Monterey Cypress TreeMonterey Cypress (Cupressus macrocarpa, Gord.)-A broad pyramidal tree when young, 40 to 75 feet high, becoming gnarled and flat topped when old. Trunk short, 3 to 6 feet thick. Bark brown to pale grey, broken into irregular ridges, covered with elongated, persistent scales. Wood brown, hard, strong; heavy, durable, fine grained. Leaves ovate, minute, closely appressed to twigs. Flowers minute, monoecious, separated, terminal, yellow. Fruit clustered, erect, globular cones, of few woody scales, seeds t8 to 20 under each middle scale. Preferred habitat, exposed coast bluffs. Distribution, around Bay of Monterey, California. Uses: Planted for windbreaks and hedges, and for ornament.

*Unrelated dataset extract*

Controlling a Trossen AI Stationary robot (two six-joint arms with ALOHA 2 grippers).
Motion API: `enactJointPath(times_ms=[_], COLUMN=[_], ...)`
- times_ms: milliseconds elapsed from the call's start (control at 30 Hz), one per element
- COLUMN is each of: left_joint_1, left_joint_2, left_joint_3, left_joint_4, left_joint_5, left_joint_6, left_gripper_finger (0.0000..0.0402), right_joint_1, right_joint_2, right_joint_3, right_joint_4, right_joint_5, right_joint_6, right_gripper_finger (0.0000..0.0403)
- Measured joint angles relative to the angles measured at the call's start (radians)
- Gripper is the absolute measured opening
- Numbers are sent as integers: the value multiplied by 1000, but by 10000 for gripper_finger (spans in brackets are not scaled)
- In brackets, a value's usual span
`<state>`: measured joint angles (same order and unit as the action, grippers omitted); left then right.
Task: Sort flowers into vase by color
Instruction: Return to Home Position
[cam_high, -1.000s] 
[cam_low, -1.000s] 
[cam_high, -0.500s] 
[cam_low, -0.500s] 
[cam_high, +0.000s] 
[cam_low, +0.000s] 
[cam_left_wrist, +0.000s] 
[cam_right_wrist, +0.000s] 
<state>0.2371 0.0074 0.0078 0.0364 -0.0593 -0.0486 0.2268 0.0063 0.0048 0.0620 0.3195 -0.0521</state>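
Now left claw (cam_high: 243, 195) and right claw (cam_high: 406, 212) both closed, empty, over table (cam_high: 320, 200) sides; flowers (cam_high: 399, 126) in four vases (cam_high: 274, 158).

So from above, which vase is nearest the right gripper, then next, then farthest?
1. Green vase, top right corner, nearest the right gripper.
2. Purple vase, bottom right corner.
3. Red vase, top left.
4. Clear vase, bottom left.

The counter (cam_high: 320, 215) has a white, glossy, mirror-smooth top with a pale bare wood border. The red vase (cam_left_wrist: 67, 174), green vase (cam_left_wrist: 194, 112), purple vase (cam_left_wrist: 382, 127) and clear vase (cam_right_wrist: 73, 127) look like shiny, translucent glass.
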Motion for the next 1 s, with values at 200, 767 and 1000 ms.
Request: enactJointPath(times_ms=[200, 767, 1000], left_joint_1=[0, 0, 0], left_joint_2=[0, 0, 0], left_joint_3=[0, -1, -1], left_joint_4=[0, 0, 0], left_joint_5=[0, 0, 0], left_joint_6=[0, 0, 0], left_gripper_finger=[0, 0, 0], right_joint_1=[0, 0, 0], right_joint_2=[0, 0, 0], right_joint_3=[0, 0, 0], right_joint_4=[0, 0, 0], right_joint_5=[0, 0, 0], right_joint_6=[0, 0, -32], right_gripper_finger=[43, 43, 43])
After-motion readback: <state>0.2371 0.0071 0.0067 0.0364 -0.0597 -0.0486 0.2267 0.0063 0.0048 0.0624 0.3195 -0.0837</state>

The Pacific coast forests thrill the heart of the Easterner, unless that heart be petrified by commercialism. Even then, the thrill is there, though it be a materialistic vibration, accompanied by a mental estimate in terms of board feet. The thrill changes from wonder to pity as the tree lover looks upon that small remnant of its race, the Monterey cypresses, that cling to the wind-beaten promontories about Monterey Bay. They look like battle-scarred veterans making a stubborn though hopeless stand in the last ditch. And that, literally, is the state of their fortunes. Wide as their gnarled roots range for foothold, the crumbling bluffs are gradually undermined by the waves, and one by one those in the front rank go down. The hungry waves will never give up the siege, and the last of the trees in their native soil will in time be swept out of existence.

Fortunately the species is hardy and happy in cultivation far from its native land. It is known in several horticultural forms as well as the type species in temperate South America, Australia and New Zealand. In southern and western Europe it is in great favour, and at home it is planted very generally for ornament and for hedges up and down the Pacific coast. Lately it is coming into use in the Southeastern States. Hence, the tree is saved to a larger life by man's intervention, although Nature ruthlessly lets extermination overtake it in the struggle for existence. It is to be hoped that age will bring these cultivated cypresses to something like the picturesque habit that distinguishes the trees that grow wild. No pine of the Alps ever took on such grotesqueness as marks the Monterey cypresses.